Em 197 minutos, algo a mais do que o necessário, Ex Libris é a obra mais recente do diretor, fiel ao seu estilo e digna de despertar o fascínio de Émile Zola (1840 – 1902),  pai do naturalismo literário. O autor de Germinal certamente invejaria não apenas o recurso de Wiseman, a câmera, e o domínio do equipamento, mas principalmente a forma como o ambiente é registrado sem afetação ou manipulação. Diante de um filme desprovido de clímax e conclusão, advertência séria a ser feita a nove entre dez cineastas, o documentário evolui sem dificuldades por meio da conexão dos atos temáticos, em um andamento que busca transmitir a gigantesca estrutura da Biblioteca e captar o elã que a anima.

Neste processo, acompanhamos vários momentos distintos, de leituras compenetradas a senhores dormindo. E muitas reuniões. As mais recorrentes contam com a presença do comando da instituição, na presença do diretor-executivo Anthony Marx e seus coordenadores. Em um primeiro momento, a impressão é de que, sim, Wiseman parece gostar de reuniões mais do que qualquer um de nós. Mas a paciência desvenda o tempo empregado nos gabinetes. Está ali a forma de saudar o empreendimento público bem-sucedido – mesmo no caso da NYPL, mantida por esforço público-privado – por meio de valorizar a dedicação e a competência das figuras que estão no coração desse projeto.

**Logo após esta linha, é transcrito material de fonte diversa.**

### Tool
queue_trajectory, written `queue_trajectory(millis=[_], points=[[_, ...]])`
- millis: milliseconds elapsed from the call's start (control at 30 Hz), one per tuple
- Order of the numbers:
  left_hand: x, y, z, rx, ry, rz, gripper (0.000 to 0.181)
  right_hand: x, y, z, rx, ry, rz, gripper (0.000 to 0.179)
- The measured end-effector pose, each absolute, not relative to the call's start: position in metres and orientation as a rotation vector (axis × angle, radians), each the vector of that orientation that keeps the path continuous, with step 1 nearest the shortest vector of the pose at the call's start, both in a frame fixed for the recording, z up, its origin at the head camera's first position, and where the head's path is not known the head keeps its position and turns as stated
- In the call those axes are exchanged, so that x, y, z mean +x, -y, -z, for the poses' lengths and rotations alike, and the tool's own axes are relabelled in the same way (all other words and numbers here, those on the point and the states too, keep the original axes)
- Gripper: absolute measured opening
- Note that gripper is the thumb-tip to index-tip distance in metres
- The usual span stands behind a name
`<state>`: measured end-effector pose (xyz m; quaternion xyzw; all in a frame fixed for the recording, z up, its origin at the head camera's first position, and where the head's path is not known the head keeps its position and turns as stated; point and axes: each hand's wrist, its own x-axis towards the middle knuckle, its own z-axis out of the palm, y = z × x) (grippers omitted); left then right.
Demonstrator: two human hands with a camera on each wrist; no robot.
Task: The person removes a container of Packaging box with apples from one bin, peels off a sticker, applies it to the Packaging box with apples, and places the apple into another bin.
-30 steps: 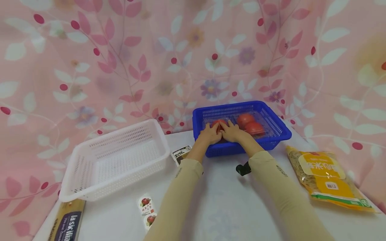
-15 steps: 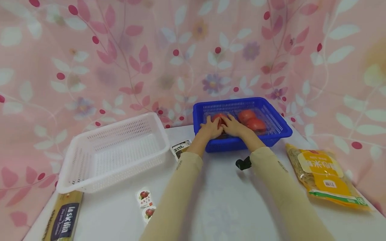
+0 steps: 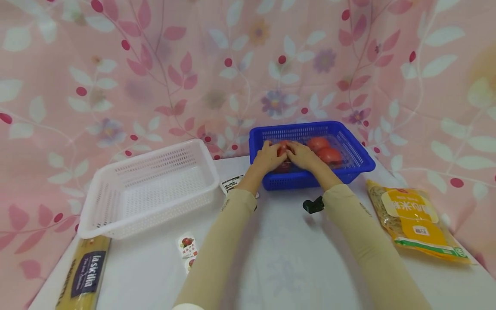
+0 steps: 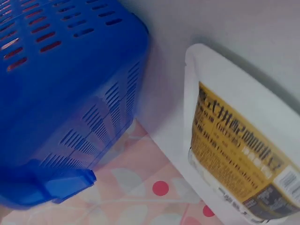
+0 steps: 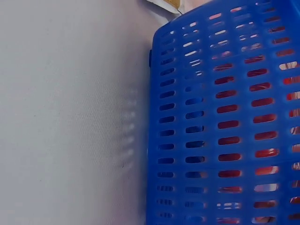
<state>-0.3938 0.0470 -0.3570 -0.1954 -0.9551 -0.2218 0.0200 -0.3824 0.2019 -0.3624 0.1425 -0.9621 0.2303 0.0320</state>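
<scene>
Both hands reach into a blue plastic basket (image 3: pixel 294 181) at the back of the table. My left hand (image 3: pixel 268 158) and right hand (image 3: pixel 304 156) grip a clear pack of red tomatoes (image 3: pixel 283 166) from its two sides, fingers curled over the top. Much of that pack is covered by the hands. To its right in the basket lies another clear pack with red tomatoes (image 3: pixel 329 156). Neither wrist view shows the fingers; the left one looks at the basket's outer wall (image 4: pixel 93 93), the right one at its slotted side (image 5: pixel 211 131) with red showing through.
A white basket (image 3: pixel 155 191) stands at left, a spaghetti pack (image 3: pixel 86 275) before it. A white pouch with a brown label (image 4: pixel 234 145) lies beside the blue basket. Stickers (image 3: pixel 187 245) are at front left; a yellow food bag (image 3: pixel 416 219) is at right. A dark green object (image 3: pixel 313 205) lies by the right sleeve.
The fingers, more spread over the tomato pack before, are now curled round its sides. More red shows below the hands. The head view has shifted slightly.
</scene>
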Motion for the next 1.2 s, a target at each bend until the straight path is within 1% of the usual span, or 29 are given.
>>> queue_trajectory(millis=[200,400,533,667,800,933,1200], points=[[-0.387,-0.041,0.333,-0.625,2.915,0.665,0.048,-0.372,-0.195,0.347,0.428,2.858,-0.705,0.051],[-0.381,-0.028,0.303,-0.647,2.823,0.562,0.05,-0.365,-0.181,0.321,0.416,2.722,-0.686,0.05],[-0.372,-0.019,0.287,-0.663,2.775,0.48,0.052,-0.359,-0.173,0.305,0.426,2.695,-0.66,0.05],[-0.358,-0.002,0.278,-0.686,2.719,0.51,0.052,-0.348,-0.161,0.294,0.487,2.65,-0.651,0.05],[-0.336,0.022,0.278,-0.696,2.623,0.542,0.051,-0.332,-0.146,0.289,0.595,2.553,-0.674,0.049],[-0.314,0.041,0.286,-0.694,2.529,0.533,0.048,-0.315,-0.134,0.291,0.667,2.504,-0.682,0.048],[-0.276,0.061,0.297,-0.715,2.397,0.449,0.043,-0.284,-0.123,0.3,0.815,2.424,-0.754,0.046]])
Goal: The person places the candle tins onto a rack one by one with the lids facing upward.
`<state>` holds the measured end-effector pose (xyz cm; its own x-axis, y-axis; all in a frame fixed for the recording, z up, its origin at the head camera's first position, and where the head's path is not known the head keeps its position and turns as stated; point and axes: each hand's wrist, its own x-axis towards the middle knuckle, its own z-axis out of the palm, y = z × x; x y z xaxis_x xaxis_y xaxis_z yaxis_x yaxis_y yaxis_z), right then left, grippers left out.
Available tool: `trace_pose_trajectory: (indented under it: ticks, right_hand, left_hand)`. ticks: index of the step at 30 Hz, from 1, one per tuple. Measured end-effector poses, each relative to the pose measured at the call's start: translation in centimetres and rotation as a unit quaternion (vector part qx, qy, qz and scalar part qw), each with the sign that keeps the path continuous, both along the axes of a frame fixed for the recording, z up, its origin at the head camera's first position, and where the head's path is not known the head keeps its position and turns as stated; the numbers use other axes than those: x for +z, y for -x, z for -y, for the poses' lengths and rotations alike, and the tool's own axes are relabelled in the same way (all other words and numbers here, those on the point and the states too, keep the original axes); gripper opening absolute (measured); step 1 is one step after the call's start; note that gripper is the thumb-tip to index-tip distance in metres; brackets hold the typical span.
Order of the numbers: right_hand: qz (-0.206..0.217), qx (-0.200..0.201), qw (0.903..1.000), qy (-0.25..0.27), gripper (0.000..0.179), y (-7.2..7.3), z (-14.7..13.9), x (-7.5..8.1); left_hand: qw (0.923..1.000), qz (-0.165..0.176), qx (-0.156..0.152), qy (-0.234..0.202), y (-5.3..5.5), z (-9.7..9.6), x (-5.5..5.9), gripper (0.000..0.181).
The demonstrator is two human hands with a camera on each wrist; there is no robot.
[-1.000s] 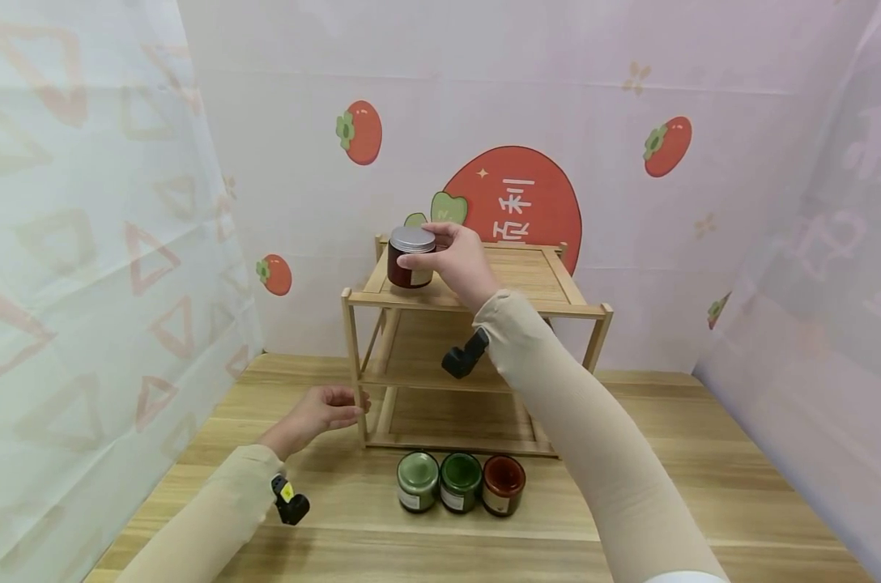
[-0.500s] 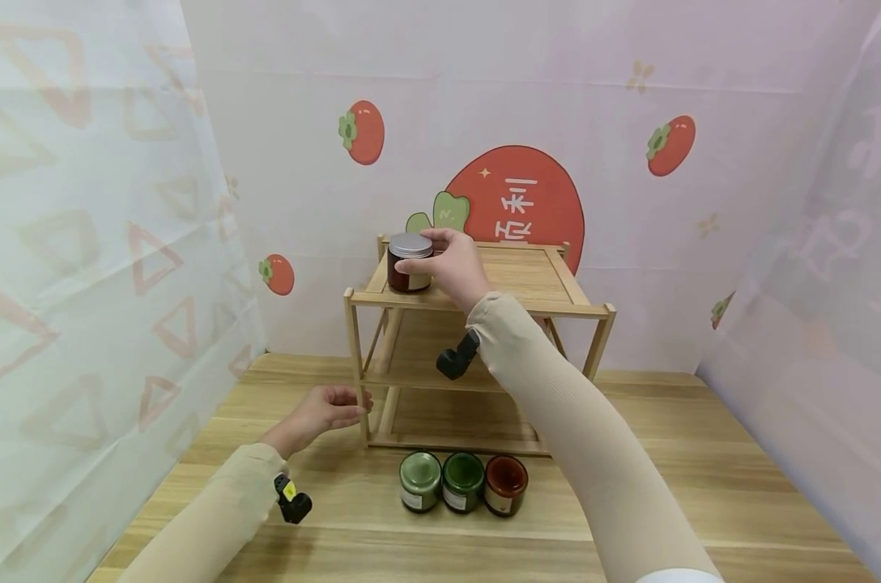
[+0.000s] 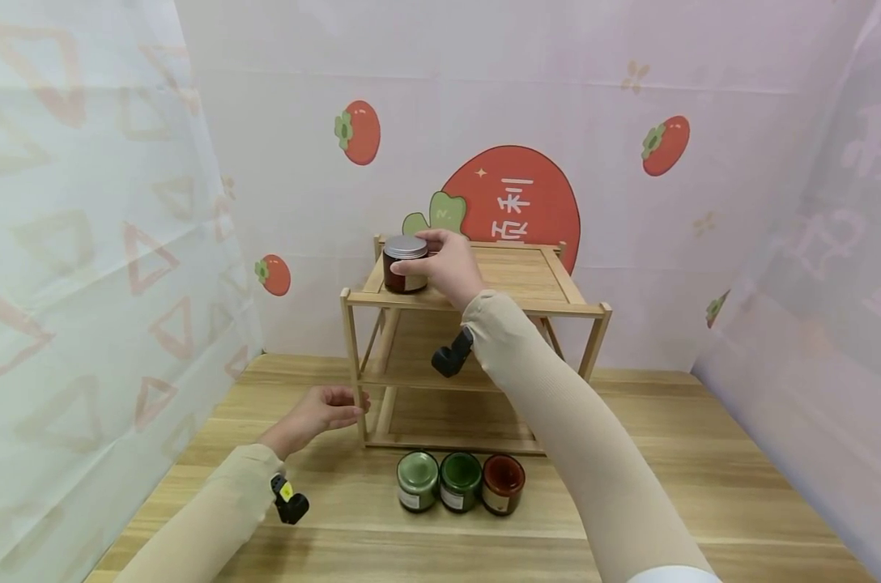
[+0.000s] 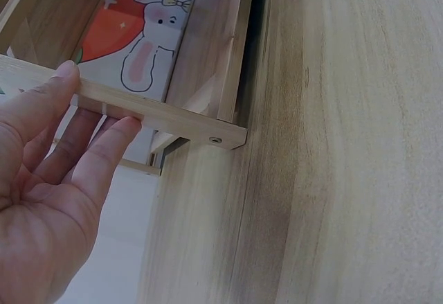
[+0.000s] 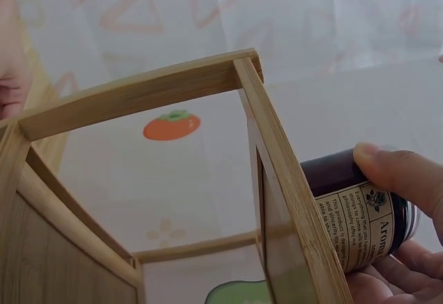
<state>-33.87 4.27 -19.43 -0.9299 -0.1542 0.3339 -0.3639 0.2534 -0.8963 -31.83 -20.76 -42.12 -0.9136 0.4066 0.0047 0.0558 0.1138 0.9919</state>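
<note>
My right hand (image 3: 453, 265) grips a dark red candle jar (image 3: 404, 275) with a silver lid, upright at the left end of the wooden rack's (image 3: 499, 306) top shelf. In the right wrist view the thumb lies across the jar (image 5: 353, 214) beside its printed paper label, and the fingers wrap its other side. Low on the rack's front left post, my left hand (image 3: 317, 417) pinches the wood between thumb and fingers; the left wrist view shows this post (image 4: 173, 115) in its grip.
Before the rack, a pale green jar (image 3: 418, 482), a dark green jar (image 3: 460, 482) and a reddish-brown jar (image 3: 504, 484) stand in a row on the wooden table (image 3: 382, 551). Behind hangs a white cloth (image 3: 528, 73) printed with persimmons; more cloth covers both sides.
My right hand has lowered the dark red jar slightly and shifted it a little left over the top shelf. The left hand stays on the post.
</note>
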Motion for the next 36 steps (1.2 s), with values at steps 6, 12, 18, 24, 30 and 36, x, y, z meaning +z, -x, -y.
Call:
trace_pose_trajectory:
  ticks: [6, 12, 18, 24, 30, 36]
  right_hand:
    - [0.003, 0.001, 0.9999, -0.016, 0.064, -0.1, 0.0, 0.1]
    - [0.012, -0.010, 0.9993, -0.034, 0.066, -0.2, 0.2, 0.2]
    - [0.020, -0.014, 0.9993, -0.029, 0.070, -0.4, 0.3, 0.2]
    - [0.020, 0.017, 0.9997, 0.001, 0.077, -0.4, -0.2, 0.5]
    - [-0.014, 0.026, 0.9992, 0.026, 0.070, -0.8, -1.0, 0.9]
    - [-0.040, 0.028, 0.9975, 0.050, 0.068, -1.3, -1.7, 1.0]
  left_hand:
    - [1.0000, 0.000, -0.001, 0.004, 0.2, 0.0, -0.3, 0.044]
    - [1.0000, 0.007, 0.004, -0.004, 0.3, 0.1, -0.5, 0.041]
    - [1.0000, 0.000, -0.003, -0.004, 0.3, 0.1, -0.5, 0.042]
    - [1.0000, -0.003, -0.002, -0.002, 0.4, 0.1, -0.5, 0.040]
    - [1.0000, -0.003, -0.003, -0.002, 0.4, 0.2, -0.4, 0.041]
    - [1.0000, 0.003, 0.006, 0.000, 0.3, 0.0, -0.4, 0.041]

Sem elas, os mais de noventa braços da Biblioteca, que engloba desde o prestigiado espaço Lincoln Center à desconhecida sede no Queens, não seriam possíveis.

O mergulho na intimidade da Biblioteca traz à luz um número inimaginável de atividades a ocupar as salas. Possibilidades que despertariam o interesse de qualquer gestor público, em especial os brasileiros, se a cultura de centros de cultura não fosse algo tão distante quanto o fim da corrupção. Desde o simples empréstimo de aparelhos para conexão com a internet até aulas de braile, passando por uma conversa com Elvis Costello e a oferta de empregos para quem tem como qualificação apenas a vontade de trabalhar,  a Biblioteca de Nova York assume assim a função de mediadora do sociedade norte-americana. Um objetivo essencial e mais adequado do que querer entrar no século XXI sendo vista como um espaço para armazenar livros.

No instante em que a Biblioteca se apresenta como pilar da sociedade americana, atuando como espaço de convivência e informação, o documentário nos entrega a face da NYPL moldada sob valores que Tocqueville, em A Democracia na América, diagnosticou melhor do que ninguém dois séculos atrás. Enviado do governo francês com a missão de estudar os mecanismos da democracia, o aristocrata percebeu de pronto que as estruturas americanas não eram originadas de uma criação artificial, como fora suspeito. Portanto, o futuro da França não dependia da invenção de mais um ministério, com burocratas, papeis e carimbos. Mas de preparar a população para assimilar o espírito democrático a ponto de imbuí-lo em cada ação e em cada lei. Leis e ações que fazem a Biblioteca de Nova York pulsar desde 1895.